Last week 20 children and 7 women were murdered as I was celebrating my birthday. Hearts leapt into throats and the urge to hug the little ones in our lives pushed the tears further down the cheeks. As you absolutely undoubtedly know, the Internet has since been inundated with debates regarding gun control, violent video games, and even gender roles. Amidst all the vitriol and special snowflake lecturing, it’s the lackluster discussions of psychiatric disorders that seem the least helpful.
Too much of what has been said about mental illness has been too simplistic, too unscientific, too dismissive of the fact that accurately diagnosing a deceased individual often requires years of research. Liza Long’s piece “I Am Adam Lanza’s Mother” is brazenly presumptuous and fraught with problems, while most of the outraged responses obscure their excellent points with a few too many personal jabs at her. Of course everyone wants to know as soon as possible why 20 children were chosen as targets, but in this quest our commitment should be to accuracy, not promptness.
Although much of my work is in disability rights, I rarely write about mental illness or psychiatric disorders. I have family members who are mentally ill and many friends who work in psychiatric fields, but I do not know nearly enough about it to speak with any authority and all too often hearsay is copy-and-pasted as fact. Genuine concern is sometimes obscured by sick fascination. The term “mentally ill” is a gigantic umbrella that covers everything from paranoid schizophrenia to anorexia nervosa to hypochondria. Those with psychiatric disorders make up what is perhaps the most misunderstood and diverse minority on earth. Casually tossing out easy-reading explanations before the news cycle gets bored and moves on usually does them more harm than good.
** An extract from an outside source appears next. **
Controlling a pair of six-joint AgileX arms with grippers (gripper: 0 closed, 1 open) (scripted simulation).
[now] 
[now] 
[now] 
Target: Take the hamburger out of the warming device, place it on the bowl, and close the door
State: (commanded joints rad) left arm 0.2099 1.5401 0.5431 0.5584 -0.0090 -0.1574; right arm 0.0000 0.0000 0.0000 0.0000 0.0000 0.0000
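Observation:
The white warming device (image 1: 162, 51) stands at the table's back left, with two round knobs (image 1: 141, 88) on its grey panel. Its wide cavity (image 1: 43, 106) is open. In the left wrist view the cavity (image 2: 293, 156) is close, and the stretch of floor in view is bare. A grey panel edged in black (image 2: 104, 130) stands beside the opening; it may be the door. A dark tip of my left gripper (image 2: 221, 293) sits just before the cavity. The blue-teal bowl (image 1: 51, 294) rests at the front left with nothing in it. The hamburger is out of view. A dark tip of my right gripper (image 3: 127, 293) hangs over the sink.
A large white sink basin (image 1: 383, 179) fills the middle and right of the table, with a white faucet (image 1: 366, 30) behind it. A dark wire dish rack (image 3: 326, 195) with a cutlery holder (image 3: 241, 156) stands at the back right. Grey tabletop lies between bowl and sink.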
I’ve been reading as much as I can about the complexities of Asperger’s syndrome, schizophrenia, psychopathy, and the countless articles reminding everyone that most mentally ill people are far more likely to be the victims of violence rather than the perpetrators. I plan on getting my hands on a copy of Richard J. McNally’s What Is Mental Illness? in the new year. Meanwhile, I can only hope that news readers and viewers do not perpetuate the media’s easy-answer approach to something as complex as medicine.
And while filtering out the less helpful material, I found two beautifully honest pieces by Rev. Emily C. Heath and Linton Weeks about what to say to grieving parents. People in bereavement are traditionally not classified as minorities, but fear, misconceptions, and snap judgments usually surround them. (I wrote earlier this year about what loss has taught me about the complexities of grief and the prejudices I used to hold against it.) As we continue the debates aimed at preventing future tragedies, we should learn how to deal with what this tragedy has done to those closest to it.